Spontaneous blood oxygen level dependent (BOLD) fluctuations are not random noise, but are specifically correlated between functionally related brain regions and relate well to known anatomical systems.
Spontaneous BOLD fluctuations due to non-neuronal factors such as cardiac or respiratory activity can be isolated and are not responsible for the observed correlation patterns.
Spontaneous BOLD fluctuations are correlated with fluctuations in the power of high-frequency neuronal activity.
Spontaneous BOLD correlation patterns are largely consistent across different resting states, including sleep and anaesthesia, suggesting that they are an intrinsic property of the brain as opposed to being activity evoked by unconstrained mental activity.
Inter-subject variability in these correlation patterns relates to inter-subject variability in activation patterns and task performance.
Spontaneous BOLD fluctuations do not disappear during task paradigms but continue throughout, contributing to inter-trial variability in measured BOLD responses and behaviour.
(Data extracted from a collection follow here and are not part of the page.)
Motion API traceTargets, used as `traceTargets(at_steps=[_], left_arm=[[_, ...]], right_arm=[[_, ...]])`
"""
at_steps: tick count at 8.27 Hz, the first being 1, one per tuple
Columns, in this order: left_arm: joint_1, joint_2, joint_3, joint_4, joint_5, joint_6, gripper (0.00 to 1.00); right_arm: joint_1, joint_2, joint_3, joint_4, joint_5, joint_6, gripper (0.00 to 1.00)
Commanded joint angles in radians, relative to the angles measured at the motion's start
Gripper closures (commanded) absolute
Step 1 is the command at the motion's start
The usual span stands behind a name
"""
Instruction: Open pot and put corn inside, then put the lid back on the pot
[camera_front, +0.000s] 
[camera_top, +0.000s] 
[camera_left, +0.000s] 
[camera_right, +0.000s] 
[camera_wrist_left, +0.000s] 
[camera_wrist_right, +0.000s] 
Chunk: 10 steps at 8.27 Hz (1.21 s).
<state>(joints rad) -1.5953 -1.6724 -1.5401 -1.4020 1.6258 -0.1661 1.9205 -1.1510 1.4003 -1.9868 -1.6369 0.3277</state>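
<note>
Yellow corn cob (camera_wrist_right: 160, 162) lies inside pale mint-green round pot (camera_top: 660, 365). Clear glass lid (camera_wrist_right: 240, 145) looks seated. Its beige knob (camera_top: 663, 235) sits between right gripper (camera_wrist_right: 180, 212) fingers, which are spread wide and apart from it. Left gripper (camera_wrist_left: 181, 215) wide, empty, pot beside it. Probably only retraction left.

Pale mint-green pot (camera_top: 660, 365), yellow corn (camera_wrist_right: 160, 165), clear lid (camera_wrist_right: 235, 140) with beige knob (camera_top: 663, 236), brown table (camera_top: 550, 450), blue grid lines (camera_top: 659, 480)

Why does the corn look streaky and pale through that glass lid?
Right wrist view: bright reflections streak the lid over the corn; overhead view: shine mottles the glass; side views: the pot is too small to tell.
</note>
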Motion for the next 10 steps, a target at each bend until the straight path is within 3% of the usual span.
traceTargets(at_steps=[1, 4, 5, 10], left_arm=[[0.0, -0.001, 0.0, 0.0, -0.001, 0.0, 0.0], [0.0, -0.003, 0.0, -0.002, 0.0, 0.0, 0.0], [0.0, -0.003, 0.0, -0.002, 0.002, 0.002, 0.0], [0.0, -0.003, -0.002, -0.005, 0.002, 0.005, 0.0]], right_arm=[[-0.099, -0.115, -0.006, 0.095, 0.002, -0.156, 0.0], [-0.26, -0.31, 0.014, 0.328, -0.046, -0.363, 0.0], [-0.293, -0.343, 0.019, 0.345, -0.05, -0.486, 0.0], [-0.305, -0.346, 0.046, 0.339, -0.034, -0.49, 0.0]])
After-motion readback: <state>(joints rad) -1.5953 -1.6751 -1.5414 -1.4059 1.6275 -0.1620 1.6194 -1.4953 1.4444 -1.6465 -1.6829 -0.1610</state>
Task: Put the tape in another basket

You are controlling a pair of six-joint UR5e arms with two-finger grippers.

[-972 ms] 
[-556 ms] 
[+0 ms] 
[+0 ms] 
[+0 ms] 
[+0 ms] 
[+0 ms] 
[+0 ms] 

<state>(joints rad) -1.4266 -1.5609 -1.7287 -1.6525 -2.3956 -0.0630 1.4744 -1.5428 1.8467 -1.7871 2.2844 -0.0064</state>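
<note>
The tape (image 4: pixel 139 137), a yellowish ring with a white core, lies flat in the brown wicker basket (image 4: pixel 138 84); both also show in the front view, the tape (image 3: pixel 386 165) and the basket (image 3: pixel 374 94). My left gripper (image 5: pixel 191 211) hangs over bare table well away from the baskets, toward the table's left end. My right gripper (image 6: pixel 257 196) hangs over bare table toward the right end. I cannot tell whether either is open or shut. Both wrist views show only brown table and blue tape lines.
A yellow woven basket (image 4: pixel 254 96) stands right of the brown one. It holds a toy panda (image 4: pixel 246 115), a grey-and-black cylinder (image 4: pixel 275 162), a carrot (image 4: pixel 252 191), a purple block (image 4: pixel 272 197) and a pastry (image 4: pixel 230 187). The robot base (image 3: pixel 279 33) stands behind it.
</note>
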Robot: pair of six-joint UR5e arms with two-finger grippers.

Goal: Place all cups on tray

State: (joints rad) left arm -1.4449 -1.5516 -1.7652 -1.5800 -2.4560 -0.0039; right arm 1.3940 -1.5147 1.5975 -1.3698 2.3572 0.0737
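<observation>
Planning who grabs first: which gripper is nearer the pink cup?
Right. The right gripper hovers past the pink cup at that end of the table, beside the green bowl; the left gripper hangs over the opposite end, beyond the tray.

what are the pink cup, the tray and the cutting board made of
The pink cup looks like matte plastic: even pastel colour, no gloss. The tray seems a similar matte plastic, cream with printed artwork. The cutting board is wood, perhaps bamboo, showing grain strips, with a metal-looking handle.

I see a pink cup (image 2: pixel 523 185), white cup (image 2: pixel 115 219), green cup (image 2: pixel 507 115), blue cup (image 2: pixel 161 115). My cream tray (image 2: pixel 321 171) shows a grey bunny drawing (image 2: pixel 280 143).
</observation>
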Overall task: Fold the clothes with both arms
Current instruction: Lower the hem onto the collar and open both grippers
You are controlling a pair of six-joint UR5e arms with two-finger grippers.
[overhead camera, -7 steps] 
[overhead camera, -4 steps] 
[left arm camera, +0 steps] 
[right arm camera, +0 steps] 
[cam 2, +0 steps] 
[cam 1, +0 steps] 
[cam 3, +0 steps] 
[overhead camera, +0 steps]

The majority of functional neuroscience studies have focused on the brain's response to a task or stimulus. However, the brain is very active even in the absence of explicit input or output. In this Article we review recent studies examining spontaneous fluctuations in the blood oxygen level dependent (BOLD) signal of functional magnetic resonance imaging as a potentially important and revealing manifestation of spontaneous neuronal activity. Although several challenges remain, these studies have provided insight into the intrinsic functional architecture of the brain, variability in behaviour and potential physiological correlates of neurological and psychiatric disease.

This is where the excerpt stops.